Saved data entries
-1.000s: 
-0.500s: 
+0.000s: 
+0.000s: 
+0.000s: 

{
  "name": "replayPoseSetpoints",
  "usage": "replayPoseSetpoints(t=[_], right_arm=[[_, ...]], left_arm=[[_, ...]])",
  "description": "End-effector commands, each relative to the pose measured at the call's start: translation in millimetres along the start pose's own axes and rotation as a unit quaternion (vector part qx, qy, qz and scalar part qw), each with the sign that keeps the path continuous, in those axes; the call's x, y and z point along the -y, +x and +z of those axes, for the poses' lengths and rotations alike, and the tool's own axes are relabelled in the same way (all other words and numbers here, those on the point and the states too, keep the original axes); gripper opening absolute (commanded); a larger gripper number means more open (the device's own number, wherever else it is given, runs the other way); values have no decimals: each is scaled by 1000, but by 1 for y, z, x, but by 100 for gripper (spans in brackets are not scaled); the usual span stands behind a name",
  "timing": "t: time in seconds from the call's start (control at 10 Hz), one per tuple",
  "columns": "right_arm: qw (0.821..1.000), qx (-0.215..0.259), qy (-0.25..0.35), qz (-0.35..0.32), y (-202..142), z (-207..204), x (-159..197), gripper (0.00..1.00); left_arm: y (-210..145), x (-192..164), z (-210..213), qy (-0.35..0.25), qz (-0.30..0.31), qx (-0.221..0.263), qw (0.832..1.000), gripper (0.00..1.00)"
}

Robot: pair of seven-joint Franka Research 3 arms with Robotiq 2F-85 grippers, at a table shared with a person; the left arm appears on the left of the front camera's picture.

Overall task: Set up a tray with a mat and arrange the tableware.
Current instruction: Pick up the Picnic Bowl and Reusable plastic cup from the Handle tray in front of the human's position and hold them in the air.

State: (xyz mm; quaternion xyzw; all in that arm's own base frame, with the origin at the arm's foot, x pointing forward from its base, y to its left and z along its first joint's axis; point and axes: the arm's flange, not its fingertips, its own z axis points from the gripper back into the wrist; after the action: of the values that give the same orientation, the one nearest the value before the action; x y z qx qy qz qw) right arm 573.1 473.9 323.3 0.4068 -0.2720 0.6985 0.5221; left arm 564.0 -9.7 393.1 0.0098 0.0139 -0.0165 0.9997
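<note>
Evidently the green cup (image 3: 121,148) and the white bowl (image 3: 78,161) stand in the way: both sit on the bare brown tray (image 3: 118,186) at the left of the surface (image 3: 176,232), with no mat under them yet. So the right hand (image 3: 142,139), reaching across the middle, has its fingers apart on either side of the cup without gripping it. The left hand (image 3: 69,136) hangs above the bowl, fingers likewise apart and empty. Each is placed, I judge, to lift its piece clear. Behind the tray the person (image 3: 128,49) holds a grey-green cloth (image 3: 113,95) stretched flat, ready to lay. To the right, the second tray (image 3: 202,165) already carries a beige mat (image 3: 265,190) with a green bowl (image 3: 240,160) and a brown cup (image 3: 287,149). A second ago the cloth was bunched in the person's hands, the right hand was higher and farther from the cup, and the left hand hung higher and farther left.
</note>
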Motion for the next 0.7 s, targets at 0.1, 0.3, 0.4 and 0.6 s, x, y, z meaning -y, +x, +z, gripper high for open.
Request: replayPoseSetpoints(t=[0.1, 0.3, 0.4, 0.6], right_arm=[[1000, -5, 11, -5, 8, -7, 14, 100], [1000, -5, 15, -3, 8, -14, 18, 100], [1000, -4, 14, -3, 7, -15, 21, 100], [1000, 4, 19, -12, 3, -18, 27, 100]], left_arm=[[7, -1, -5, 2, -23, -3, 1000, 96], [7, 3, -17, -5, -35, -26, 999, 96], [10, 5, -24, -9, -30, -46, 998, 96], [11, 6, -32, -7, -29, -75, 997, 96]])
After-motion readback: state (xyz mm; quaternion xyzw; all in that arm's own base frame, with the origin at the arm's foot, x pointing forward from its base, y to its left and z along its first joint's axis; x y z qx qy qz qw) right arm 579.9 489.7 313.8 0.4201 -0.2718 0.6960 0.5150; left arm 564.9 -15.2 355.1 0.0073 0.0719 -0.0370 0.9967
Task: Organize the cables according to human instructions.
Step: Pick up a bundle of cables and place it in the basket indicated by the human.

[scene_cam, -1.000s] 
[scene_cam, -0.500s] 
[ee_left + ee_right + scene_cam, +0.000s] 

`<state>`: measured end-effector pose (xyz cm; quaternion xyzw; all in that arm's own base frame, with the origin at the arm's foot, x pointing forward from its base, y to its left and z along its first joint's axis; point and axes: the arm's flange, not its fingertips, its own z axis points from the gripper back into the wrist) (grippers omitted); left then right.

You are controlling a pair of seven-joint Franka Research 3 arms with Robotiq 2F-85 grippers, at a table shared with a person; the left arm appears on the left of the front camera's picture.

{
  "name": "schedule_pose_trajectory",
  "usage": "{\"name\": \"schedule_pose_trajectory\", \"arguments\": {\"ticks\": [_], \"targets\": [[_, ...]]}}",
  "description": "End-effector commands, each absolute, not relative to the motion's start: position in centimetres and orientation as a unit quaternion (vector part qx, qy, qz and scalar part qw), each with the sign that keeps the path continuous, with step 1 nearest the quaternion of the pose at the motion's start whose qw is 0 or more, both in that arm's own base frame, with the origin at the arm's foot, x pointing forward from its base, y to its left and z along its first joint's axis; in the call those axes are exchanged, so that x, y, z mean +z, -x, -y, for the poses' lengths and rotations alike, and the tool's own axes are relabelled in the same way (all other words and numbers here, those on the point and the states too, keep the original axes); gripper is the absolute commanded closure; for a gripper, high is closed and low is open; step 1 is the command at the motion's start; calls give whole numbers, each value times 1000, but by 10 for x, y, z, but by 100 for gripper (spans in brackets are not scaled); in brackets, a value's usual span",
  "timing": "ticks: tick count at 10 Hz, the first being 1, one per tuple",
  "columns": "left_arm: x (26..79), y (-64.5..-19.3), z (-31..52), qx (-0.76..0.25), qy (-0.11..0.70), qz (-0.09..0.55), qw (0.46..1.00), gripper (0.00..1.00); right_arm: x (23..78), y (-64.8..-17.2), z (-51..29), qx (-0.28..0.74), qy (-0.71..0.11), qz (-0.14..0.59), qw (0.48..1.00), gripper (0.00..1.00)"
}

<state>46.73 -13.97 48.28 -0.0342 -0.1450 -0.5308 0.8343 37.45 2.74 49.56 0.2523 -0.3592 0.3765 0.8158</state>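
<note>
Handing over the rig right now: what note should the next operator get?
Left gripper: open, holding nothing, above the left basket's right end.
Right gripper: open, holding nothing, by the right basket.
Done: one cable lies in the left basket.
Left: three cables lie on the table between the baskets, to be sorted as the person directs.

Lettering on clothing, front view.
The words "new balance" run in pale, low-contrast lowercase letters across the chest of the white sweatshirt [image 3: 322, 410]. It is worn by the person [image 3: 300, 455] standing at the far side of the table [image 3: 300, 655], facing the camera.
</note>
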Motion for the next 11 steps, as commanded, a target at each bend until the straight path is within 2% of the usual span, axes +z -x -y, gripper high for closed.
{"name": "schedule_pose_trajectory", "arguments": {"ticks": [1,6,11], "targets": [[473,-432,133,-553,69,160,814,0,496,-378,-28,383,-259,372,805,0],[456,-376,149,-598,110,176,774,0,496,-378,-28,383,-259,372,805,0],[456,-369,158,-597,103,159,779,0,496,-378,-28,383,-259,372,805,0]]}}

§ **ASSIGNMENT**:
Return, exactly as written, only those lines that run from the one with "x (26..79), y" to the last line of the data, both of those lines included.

§ **EXERCISE RESPONSE**:
  "columns": "left_arm: x (26..79), y (-64.5..-19.3), z (-31..52), qx (-0.76..0.25), qy (-0.11..0.70), qz (-0.09..0.55), qw (0.46..1.00), gripper (0.00..1.00); right_arm: x (23..78), y (-64.8..-17.2), z (-51..29), qx (-0.28..0.74), qy (-0.71..0.11), qz (-0.14..0.59), qw (0.48..1.00), gripper (0.00..1.00)"
}

<state>46.73 -13.97 48.28 -0.0342 -0.1450 -0.5308 0.8343 37.45 2.74 49.56 0.2523 -0.3592 0.3765 0.8158</state>
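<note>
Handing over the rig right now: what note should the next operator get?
Left gripper: open, holding nothing, above the left basket's right end.
Right gripper: open, holding nothing, by the right basket.
Done: one cable lies in the left basket.
Left: three cables lie on the table between the baskets, to be sorted as the person directs.

Lettering on clothing, front view.
The words "new balance" run in pale, low-contrast lowercase letters across the chest of the white sweatshirt [image 3: 322, 410]. It is worn by the person [image 3: 300, 455] standing at the far side of the table [image 3: 300, 655], facing the camera.
</note>
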Motion for the next 11 steps, as commanded, a target at each bend until the straight path is within 2% of the usual span, axes +z -x -y, gripper high for closed.
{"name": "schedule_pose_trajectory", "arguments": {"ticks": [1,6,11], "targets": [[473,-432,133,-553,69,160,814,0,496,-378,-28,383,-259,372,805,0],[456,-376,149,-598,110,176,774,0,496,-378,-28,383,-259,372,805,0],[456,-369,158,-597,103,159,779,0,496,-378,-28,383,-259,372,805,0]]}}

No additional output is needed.